Mitchell pointed out another, “under-noticed” aspect in the current debate. Unlike earlier, Medicare premiums are now being means-tested, or income-tested, with premiums being charged based on people’s income in retirement. “I see a transition from a broad safety net, which is what we used to have, to a safety net based on low income,” she said, clarifying that she does not object to it. “It is very clear we have to means-test more of our benefits, because of the huge gap in financing,” Kotlikoff pointed out.

The Funding Gap

Kotlikoff also noted the funding projections of the Social Security program, according to the latest report of the Trustees of Social Security and Medicare. The program will be underfunded by about $25.8 trillion in present value terms over an “infinite horizon” beyond 75 years out, or 2089. “This is a terrible problem to be leaving our kids because what they are facing at the best would be a 32% increase in their payroll taxes for social security, or four cents on the dollar,” he said. “If we wait to raise this payroll tax, the increase on our kids is going to be even higher. It is a zero sum game, generationally speaking. Either we all get on board – us adults – to pay more, or our kids will face a bigger bill.”

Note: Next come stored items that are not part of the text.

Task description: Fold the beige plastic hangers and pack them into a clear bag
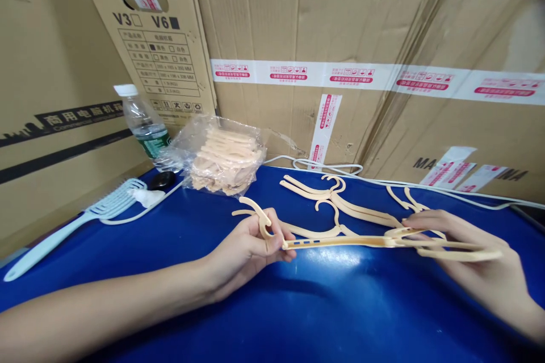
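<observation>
A beige plastic folding clothes hanger [340,241] stretches between my two hands, held just above the blue table. My left hand [258,241] is closed, with thumb and fingers pinching the hanger's left end, where a short piece sticks up. At the hanger's right end, my right hand [477,266] is wrapped around its folded arms; some of its fingers are hidden behind them. Beyond the held hanger lie more beige hangers, among them one with its hook toward me [327,229], a stacked group [361,210] and another partly behind my right hand [402,198].
A clear plastic bag [230,156] full of beige hanger pieces sits at the back left. Near it stand a water bottle [147,130], a black round object [162,180] and a pale blue hairbrush [85,215]. White cable [332,167] runs along cardboard boxes [272,22].
</observation>
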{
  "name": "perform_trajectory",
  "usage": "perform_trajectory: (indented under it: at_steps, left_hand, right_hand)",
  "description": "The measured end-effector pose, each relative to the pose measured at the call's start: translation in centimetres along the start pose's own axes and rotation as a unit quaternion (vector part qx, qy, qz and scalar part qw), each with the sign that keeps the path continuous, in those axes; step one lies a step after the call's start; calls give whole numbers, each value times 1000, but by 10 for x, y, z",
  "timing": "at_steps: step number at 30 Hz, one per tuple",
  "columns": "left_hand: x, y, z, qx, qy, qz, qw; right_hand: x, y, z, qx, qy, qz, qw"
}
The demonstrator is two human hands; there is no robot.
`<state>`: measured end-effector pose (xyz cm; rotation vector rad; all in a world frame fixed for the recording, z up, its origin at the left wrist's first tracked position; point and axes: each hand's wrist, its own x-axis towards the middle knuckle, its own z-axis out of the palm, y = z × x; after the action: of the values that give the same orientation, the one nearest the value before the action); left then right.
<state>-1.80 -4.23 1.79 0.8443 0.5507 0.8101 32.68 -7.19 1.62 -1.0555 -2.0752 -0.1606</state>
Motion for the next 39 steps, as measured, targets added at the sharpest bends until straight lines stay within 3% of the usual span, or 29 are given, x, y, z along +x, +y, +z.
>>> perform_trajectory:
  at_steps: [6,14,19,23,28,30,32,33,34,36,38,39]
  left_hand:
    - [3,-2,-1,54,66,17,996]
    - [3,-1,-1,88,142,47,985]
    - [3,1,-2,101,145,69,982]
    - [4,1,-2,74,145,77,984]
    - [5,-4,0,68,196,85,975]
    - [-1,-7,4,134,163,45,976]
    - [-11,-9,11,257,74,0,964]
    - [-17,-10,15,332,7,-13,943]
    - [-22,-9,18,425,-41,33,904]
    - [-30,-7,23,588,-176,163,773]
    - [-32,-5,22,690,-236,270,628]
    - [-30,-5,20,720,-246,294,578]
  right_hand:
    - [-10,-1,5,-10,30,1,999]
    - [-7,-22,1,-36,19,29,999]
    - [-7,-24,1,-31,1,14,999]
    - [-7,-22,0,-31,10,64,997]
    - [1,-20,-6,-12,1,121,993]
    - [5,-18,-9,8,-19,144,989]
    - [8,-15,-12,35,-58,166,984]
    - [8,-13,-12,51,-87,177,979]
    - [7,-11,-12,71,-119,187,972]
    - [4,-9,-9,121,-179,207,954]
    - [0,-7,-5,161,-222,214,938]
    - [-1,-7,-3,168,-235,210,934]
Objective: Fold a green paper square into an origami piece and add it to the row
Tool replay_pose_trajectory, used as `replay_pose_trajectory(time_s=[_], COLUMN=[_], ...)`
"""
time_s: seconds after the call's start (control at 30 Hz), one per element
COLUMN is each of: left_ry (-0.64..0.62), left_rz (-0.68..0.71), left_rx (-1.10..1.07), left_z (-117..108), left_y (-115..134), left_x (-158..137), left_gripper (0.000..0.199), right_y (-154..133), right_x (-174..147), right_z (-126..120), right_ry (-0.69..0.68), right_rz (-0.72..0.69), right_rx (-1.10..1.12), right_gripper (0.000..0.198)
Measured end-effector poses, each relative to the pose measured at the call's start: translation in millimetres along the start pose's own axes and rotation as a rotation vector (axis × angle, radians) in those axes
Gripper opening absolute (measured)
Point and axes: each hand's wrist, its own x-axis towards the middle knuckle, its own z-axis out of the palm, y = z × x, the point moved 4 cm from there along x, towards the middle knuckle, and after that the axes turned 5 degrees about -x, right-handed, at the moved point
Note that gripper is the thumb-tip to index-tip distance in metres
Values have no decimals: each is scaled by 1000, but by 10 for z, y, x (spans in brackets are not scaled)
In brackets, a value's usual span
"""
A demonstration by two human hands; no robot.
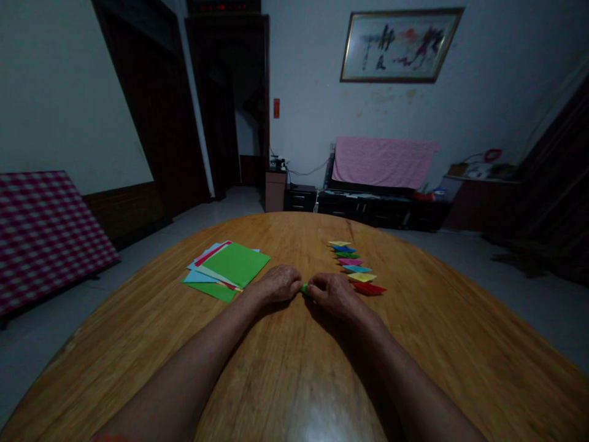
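Taking clock directions from the folded green paper (304, 288) on the wooden round table (257, 380), a pink-and-white checked cloth (50, 230) hangs at about ten o'clock, beyond the table's edge. Nearer, also toward ten, lies a fanned stack of coloured paper sheets (237, 265), bright green uppermost. The left hand (281, 283), at nine, has its fingers closed on the green paper's left end; the right hand (332, 293), at three, pinches the other end, so only a small part shows between them. Seven folded paper pieces (352, 262) form a row from one o'clock, yellow, to three, red. A pink towel (385, 161) hangs farther off at one.
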Motion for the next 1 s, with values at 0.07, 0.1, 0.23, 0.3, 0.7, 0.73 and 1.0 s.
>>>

The social security funding shortfall is part of a bigger fiscal gap of about $199 trillion the U.S. faces, said Kotlikoff. Bridging that gap would need a federal tax increase of about 53% today, including on payroll taxes, and individual and corporate income taxes. “That is how broke the country is.” Kotlikoff added that the funds crunch has come to such a pass because “we have been doing Enron accounting for decades – keeping stuff off the books.”

Leaving Too Soon?

About 80% of Americans are taking the partial Social Security benefits before full retirement age, and only 2% are delaying retirement to take advantage of incentives for higher monthly benefits at age 70, said Kotlikoff. At 70 years, the retirement benefit is 76% higher, adjusted for inflation, than at age 62, he pointed out. “You could be opening a check from [age] 70 through 100 – if you make it that long – that is 76% higher a month,” he said. “A lot of people are making a big mistake just there…. Tens or hundreds or thousands of dollars can be left on the table if you don’t get this right.”

“The benefits to delaying claiming are not only more money, but evidence shows a lot of people are healthier if they work longer.” –Olivia S. Mitchell

Mitchell added that the social security program has to be streamlined and beneficiaries have to enhance their financial literacy “so that they are better equipped to make these decisions.”

For most people, waiting until 70 would be the optimal thing to do, said Kotlikoff. “[However], some people are just desperate for cash because they’ve been laid off and can’t find another job because of age discrimination. They have no option but to take money that they can get because otherwise they are going to be starving.”

Other people could use their retirement accounts to get by or downsize their homes and keep working, he advised. “These are the people to talk to and tell them, ‘This is a major form of support for the rest of your life, and the rest of your life is going to be a very long time, and you can’t [make mistakes with] this decision.’ This is the largest retirement asset for most Americans, and it has to optimized.”

Mitchell said the Pension Research Council has published books and her own research on getting people to delay claiming social security benefits. “The benefits to delaying claiming are not only more money, but evidence shows a lot of people are healthier if they continue to work longer. They are better networked, have their community of friends and so on.”